| Action item |
The result should be a faithful copy of every entry below, with the pictures left out.

| Entries provided |

[Start of Attachment]

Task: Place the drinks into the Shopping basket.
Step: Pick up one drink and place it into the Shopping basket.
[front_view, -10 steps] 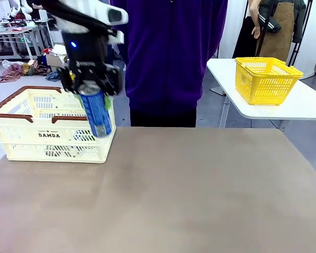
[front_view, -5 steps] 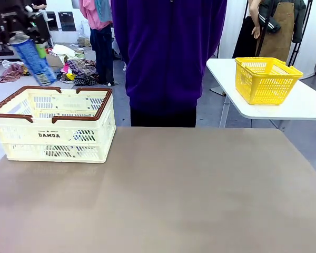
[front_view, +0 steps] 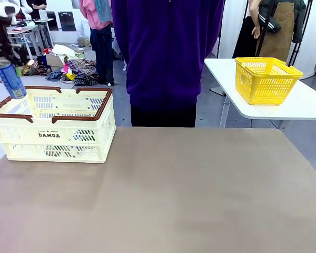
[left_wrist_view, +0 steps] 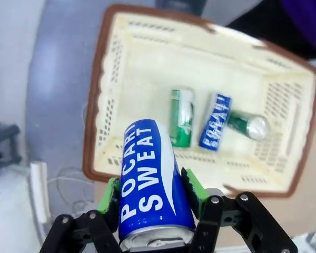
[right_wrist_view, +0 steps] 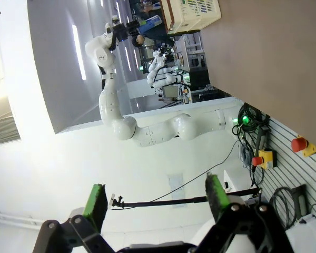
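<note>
left gripper (left_wrist_view: 154, 197) pinching blue can (left_wrist_view: 150, 182) over basket (left_wrist_view: 102, 100); right gripper (right_wrist_view: 155, 205) spread. next: lower, let go.

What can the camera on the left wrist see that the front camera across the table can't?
Left wrist view alone: three cans lying inside the Shopping basket, two green and one blue, plus the "POCARI SWEAT" lettering on the held can. Front view alone: the person's purple top, the brown table and a yellow basket. Both share the basket and the blue can gripped by the left end effector.
</note>
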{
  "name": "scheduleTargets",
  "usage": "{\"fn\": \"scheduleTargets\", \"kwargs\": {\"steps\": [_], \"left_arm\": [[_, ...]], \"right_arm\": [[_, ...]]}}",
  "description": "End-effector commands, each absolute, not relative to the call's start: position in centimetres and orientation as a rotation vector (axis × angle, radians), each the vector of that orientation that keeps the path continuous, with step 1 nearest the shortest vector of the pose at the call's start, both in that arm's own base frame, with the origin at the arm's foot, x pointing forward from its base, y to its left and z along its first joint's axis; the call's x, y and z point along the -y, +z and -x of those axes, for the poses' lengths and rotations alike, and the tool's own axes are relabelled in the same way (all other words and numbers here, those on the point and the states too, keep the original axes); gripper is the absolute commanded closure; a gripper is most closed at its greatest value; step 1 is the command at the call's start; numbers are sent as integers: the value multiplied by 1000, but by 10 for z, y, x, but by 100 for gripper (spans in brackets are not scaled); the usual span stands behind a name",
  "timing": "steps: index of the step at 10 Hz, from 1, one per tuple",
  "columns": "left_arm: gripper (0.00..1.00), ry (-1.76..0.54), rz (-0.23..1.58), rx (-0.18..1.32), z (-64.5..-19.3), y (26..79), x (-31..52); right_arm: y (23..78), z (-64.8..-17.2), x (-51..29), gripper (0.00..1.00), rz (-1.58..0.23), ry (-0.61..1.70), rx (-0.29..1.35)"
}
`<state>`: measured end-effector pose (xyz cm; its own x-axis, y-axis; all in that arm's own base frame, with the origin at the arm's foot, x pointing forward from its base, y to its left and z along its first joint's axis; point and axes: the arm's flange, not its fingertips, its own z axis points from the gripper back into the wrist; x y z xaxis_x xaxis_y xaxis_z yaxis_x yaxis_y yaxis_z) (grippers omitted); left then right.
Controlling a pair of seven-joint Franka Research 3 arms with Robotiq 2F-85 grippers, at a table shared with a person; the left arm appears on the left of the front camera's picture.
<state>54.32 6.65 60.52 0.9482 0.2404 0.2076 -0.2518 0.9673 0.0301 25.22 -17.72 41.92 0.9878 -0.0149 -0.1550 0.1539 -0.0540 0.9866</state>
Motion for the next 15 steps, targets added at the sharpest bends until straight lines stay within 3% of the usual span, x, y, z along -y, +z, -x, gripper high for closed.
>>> {"fn": "scheduleTargets", "kwargs": {"steps": [1,2,7,8,11,15], "left_arm": [[100,449,-42,190,-550,591,-64],[100,251,-56,204,-543,605,-66],[100,270,-54,198,-548,600,-63],[100,41,-46,119,-562,585,-56],[100,-185,-68,2,-579,554,-60],[100,-214,-40,-1,-599,505,-61]], "right_arm": [[424,-252,176,0,-1628,-153,-124],[424,-252,176,0,-1628,-153,-124],[424,-252,176,0,-1628,-153,-124],[424,-252,176,0,-1628,-153,-124],[424,-252,176,0,-1628,-153,-124],[424,-252,176,0,-1628,-153,-124]]}}
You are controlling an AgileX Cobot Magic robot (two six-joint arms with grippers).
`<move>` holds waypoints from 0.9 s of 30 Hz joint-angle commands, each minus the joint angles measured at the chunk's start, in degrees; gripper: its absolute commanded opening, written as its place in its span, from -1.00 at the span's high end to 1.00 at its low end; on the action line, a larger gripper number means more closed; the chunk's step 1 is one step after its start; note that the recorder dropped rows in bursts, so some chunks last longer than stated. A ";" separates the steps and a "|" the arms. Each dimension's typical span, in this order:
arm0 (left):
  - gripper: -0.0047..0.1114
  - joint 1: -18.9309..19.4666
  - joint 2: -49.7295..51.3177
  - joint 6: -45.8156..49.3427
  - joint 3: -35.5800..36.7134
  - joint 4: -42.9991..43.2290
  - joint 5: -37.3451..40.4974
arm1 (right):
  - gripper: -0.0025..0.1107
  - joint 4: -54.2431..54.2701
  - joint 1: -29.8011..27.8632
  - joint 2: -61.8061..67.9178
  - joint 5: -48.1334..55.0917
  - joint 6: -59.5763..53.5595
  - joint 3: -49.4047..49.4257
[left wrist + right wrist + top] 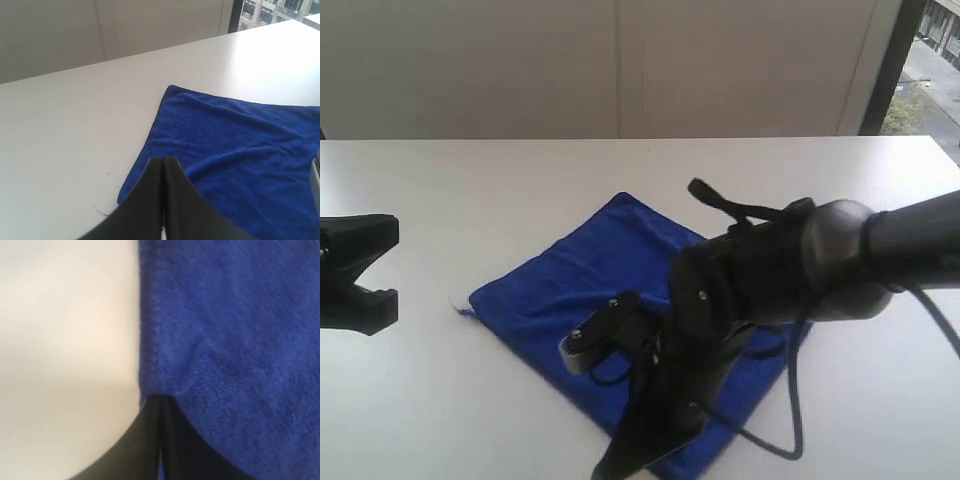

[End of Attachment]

| Answer below |
Task: Place the drinks into the Shopping basket.
Step: Pick up one drink and place it into the Shopping basket.
[front_view, -10 steps] 
[front_view, -5 steps] 
[front_view, +0 steps] 
[left_wrist_view, +0 steps] 
[right_wrist_view, +0 steps] 
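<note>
left gripper (left_wrist_view: 154, 197) pinching blue can (left_wrist_view: 150, 182) over basket (left_wrist_view: 102, 100); right gripper (right_wrist_view: 155, 205) spread. next: lower, let go.

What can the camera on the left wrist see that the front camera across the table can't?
Left wrist view alone: three cans lying inside the Shopping basket, two green and one blue, plus the "POCARI SWEAT" lettering on the held can. Front view alone: the person's purple top, the brown table and a yellow basket. Both share the basket and the blue can gripped by the left end effector.
</note>
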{
  "name": "scheduleTargets",
  "usage": "{\"fn\": \"scheduleTargets\", \"kwargs\": {\"steps\": [_], \"left_arm\": [[_, ...]], \"right_arm\": [[_, ...]]}}",
  "description": "End-effector commands, each absolute, not relative to the call's start: position in centimetres and orientation as a rotation vector (axis × angle, radians), each the vector of that orientation that keeps the path continuous, with step 1 nearest the shortest vector of the pose at the call's start, both in that arm's own base frame, with the origin at the arm's foot, x pointing forward from its base, y to its left and z along its first joint's axis; the call's x, y and z point along the -y, +z and -x of those axes, for the poses' lengths and rotations alike, and the tool's own axes are relabelled in the same way (all other words and numbers here, those on the point and the states too, keep the original axes); gripper is the absolute commanded closure; a gripper is most closed at its greatest value; step 1 is the command at the call's start; numbers are sent as integers: the value multiplied by 1000, but by 10 for z, y, x, but by 100 for gripper (spans in brackets are not scaled); the usual span stands behind a name",
  "timing": "steps: index of the step at 10 Hz, from 1, one per tuple",
  "columns": "left_arm: gripper (0.00..1.00), ry (-1.76..0.54), rz (-0.23..1.58), rx (-0.18..1.32), z (-64.5..-19.3), y (26..79), x (-31..52); right_arm: y (23..78), z (-64.8..-17.2), x (-51..29), gripper (0.00..1.00), rz (-1.58..0.23), ry (-0.61..1.70), rx (-0.29..1.35)"
}
`<state>`: measured end-effector pose (xyz cm; its own x-axis, y-axis; all in that arm's own base frame, with the origin at the arm's foot, x pointing forward from its base, y to its left and z along its first joint's axis; point and axes: the arm's flange, not its fingertips, its own z axis points from the gripper back into the wrist; x y z xaxis_x xaxis_y xaxis_z yaxis_x yaxis_y yaxis_z) (grippers omitted); left then right.
Controlling a pair of seven-joint Franka Research 3 arms with Robotiq 2F-85 grippers, at a table shared with a person; the left arm appears on the left of the front camera's picture.
<state>54.32 6.65 60.52 0.9482 0.2404 0.2076 -0.2518 0.9673 0.0301 25.22 -17.72 41.92 0.9878 -0.0149 -0.1550 0.1539 -0.0540 0.9866</state>
Motion for the next 15 steps, targets added at the sharpest bends until straight lines stay within 3% of the usual span, x, y, z along -y, +z, -x, gripper high for closed.
>>> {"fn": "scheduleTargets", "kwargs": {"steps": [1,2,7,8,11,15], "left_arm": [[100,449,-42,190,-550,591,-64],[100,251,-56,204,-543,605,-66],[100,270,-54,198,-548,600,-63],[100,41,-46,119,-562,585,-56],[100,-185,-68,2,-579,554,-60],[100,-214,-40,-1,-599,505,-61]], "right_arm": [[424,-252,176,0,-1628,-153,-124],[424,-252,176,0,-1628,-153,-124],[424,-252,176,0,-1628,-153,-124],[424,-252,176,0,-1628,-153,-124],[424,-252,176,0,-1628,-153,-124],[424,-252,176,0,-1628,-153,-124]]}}
You are controlling an AgileX Cobot Magic robot (two six-joint arms with grippers).
`<move>` holds waypoints from 0.9 s of 30 Hz joint-angle commands, each minus the joint angles measured at the chunk's start, in degrees; gripper: its absolute commanded opening, written as its place in its span, from -1.00 at the span's high end to 1.00 at its low end; on the action line, a larger gripper number means more closed; the chunk's step 1 is one step after its start; note that the recorder dropped rows in bursts, so some chunks last longer than stated. A ";" separates the steps and a "|" the arms. Each dimension's typical span, in this order:
arm0 (left):
  - gripper: -0.0047..0.1114
  - joint 1: -18.9309..19.4666
  - joint 2: -49.7295..51.3177
  - joint 6: -45.8156..49.3427
  - joint 3: -35.5800..36.7134
  - joint 4: -42.9991..43.2290
  - joint 5: -37.3451..40.4974
arm1 (right):
  - gripper: -0.0025..0.1107
  - joint 4: -54.2431..54.2701
  - joint 1: -29.8011..27.8632
  - joint 2: -61.8061..67.9178
  - joint 5: -48.1334..55.0917
  - joint 6: -59.5763..53.5595
  - joint 3: -49.4047..49.4257
[left wrist + right wrist + top] 

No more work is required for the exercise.